“Durante muito tempo, as pessoas disseram que as pessoas negras não poderiam fazer alguns esportes. E a gente vê hoje, a primeira medalha [da ginástica olímpica feminina brasileira] é de uma menina negra. Tem uma representatividade muito grande atrás de tudo isso”, disse em lágrimas a ex-ginasta Daiane dos Santos na quinta-feira (29/7), durante a transmissão da prata conquistada nos Jogos Olímpicos por Rebeca Andrade, de 22 anos.
“É uma mulher, uma menina que veio de uma origem muito humilde, foi criada por uma mãe solo como a dona Rosa — porque o pai da Rebeca é vivo, mas não é presente na vida dela —, aguentou tudo que ela aguentou, todas as lesões, e está aí hoje, para ser a segunda melhor atleta do mundo. Uma brasileira.”
A emocionante fala de Daiane, ela mesma uma mulher negra e a primeira medalhista do Brasil em Mundiais da ginástica, trouxe para os holofotes uma outra figura feminina forte: Rosa Santos, mãe orgulhosa da ginasta Rebeca Andrade.
Empregada doméstica e mãe solo de sete filhos em Guarulhos, na Grande São Paulo, dona Rosa apoiou o talento da filha desde cedo.
“Muitos me criticaram na época, porque logo aos 9 anos ela [Rebeca] foi morar fora, foi se dedicar aos treinos”, disse a mãe, em entrevista ao portal UOL.
“Diziam ‘você é doida de deixar sua filha ir embora’. Mas eu tive a sabedoria e a mente aberta para deixá-la seguir seus sonhos. Eu deixei que ela voasse atrás de um objetivo. Deixando também claro que se não desse certo, as portas de casa sempre estariam abertas para ela. Hoje eu vejo que agi certo, por ter ouvido o meu coração.”
Ajuda dos filhos e apoio nas lesões
Rosa contava com a ajuda do filho mais velho para levar Rebeca de bicicleta ou a pé para os treinos, quando não tinha dinheiro para a condução.
“Quando eles viram que ela tinha esse talento, eles [os irmãos de Rebeca] se dedicaram. Quando ela achava que era hora de parar porque não tinha dinheiro para condução, o irmão falava: ‘eu levo ela a pé’. A distância era de duas horas caminhando”, disse Rosa em entrevista à Rádio Bandeirantes logo após o pódio da filha.
Ao lado de Rebeca no começo da carreira, dona Rosa também estava lá quando a intensa rotina de treinos levaram a atleta a sofrer lesões. Rebeca teve de operar o joelho três vezes entre 2015 e 2019 e, em uma dessas cirurgias, pensou em desistir.

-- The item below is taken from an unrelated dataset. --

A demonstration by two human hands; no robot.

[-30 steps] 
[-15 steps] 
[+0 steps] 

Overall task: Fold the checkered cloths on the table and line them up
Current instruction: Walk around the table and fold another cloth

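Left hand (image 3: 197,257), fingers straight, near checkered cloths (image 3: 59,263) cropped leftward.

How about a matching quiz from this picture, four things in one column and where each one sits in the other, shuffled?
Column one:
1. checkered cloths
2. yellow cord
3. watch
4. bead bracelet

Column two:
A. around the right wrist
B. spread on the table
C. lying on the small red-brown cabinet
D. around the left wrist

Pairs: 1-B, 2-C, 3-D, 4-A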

“Eu falava: ‘Você não pode desistir sem tentar. Só acabou para você depois que você se recuperar e treinar. Vai conhecer seu corpo novamente'”, contou Rosa no programa Encontro com Fátima Bernardes, da Rede Globo.
Nas redes sociais, Rebeca define a mãe como “a melhor do mundo” — Foto: Reprodução/Instagram
A saúde mental dos atletas de alto desempenho está em debate, após a ginasta americana Simone Biles desistir da final olímpica por equipes e a tenista japonesa Naomi Osaka se retirar do Aberto da França.

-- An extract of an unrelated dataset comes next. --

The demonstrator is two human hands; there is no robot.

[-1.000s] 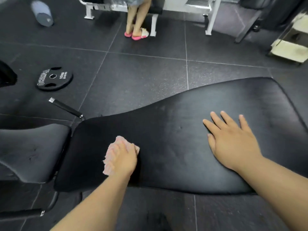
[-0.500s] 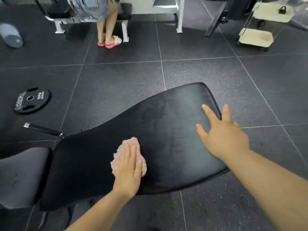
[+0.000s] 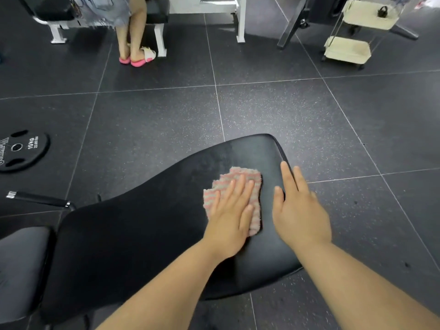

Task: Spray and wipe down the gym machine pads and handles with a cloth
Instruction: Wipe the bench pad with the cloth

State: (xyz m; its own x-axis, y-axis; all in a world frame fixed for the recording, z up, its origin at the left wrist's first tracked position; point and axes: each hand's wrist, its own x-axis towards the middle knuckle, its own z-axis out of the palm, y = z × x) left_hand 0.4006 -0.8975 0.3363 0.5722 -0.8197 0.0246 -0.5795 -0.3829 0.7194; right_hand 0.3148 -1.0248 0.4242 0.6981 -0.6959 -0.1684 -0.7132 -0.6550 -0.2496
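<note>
The left hand (image 3: 229,215) is pressing the cloth (image 3: 242,175) flat on the pad (image 3: 142,234), with the fingers straight and a little spread. The cloth is lying near the far right end of the pad, and part of it is showing beyond the fingertips. The right hand (image 3: 300,210) is resting just beside it on the pad's right edge. Its fingers are straight and relaxed and are holding nothing, and two of them are reaching over the rim.

I am judging that the step in hand is the wiping of this long pad. To do it well, the palm should be pushing down evenly, so that the whole cloth is touching the surface and not only the part under the fingers. The strokes should be overlapping. The rim and the corner under the right hand are needing a pass also, so this hand should be lifting away first. With too light pressure the cloth may be bunching. The seat (image 3: 21,270) and the handle (image 3: 38,198) at the left are, I think, waiting for their turn. No spray bottle is showing.
</note>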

Rosa considera que atuava como uma “psicóloga”, quando Rebeca passava por momentos difíceis.
“Sempre incentivei meus filhos a por os problemas para fora. A expor o que sentiam. E com a Rebeca não foi diferente”, disse ao UOL.
“Eu argumentava com ela: a cobrança faz parte dos treinos. É como se o Chico [o treinador de Rebeca] fosse um professor que cobra seus alunos. E ela se tranquilizava, porque fora dos ginásios, o Chico representava a figura do pai que ela não teve em seu dia-a-dia.”
Rebeca Andrade foi prata no individual geral em Tóquio 2021 — Foto: Reuters
O Brasil inteiro vibrou com o triunfo de Rebeca ao som de Baile de Favela, mas, para dona Rosa, a vitória teve um gosto ainda mais especial.
“Estou muito orgulhosa, feliz demais. Durante a competição não consegui pensar em nada, mas quando veio a medalha passou um filme. Eu me lembrei da Rebeca aos 3 anos dando estrelinha sem mão. Vieram à mente também os obstáculos que tivemos que enfrentar e que conseguimos”, disse a Fátima Bernardes nesta quinta-feira.
“Ainda bem que ela seguiu os meus conselhos e trouxe a medalha. É uma prata com sabor de ouro.”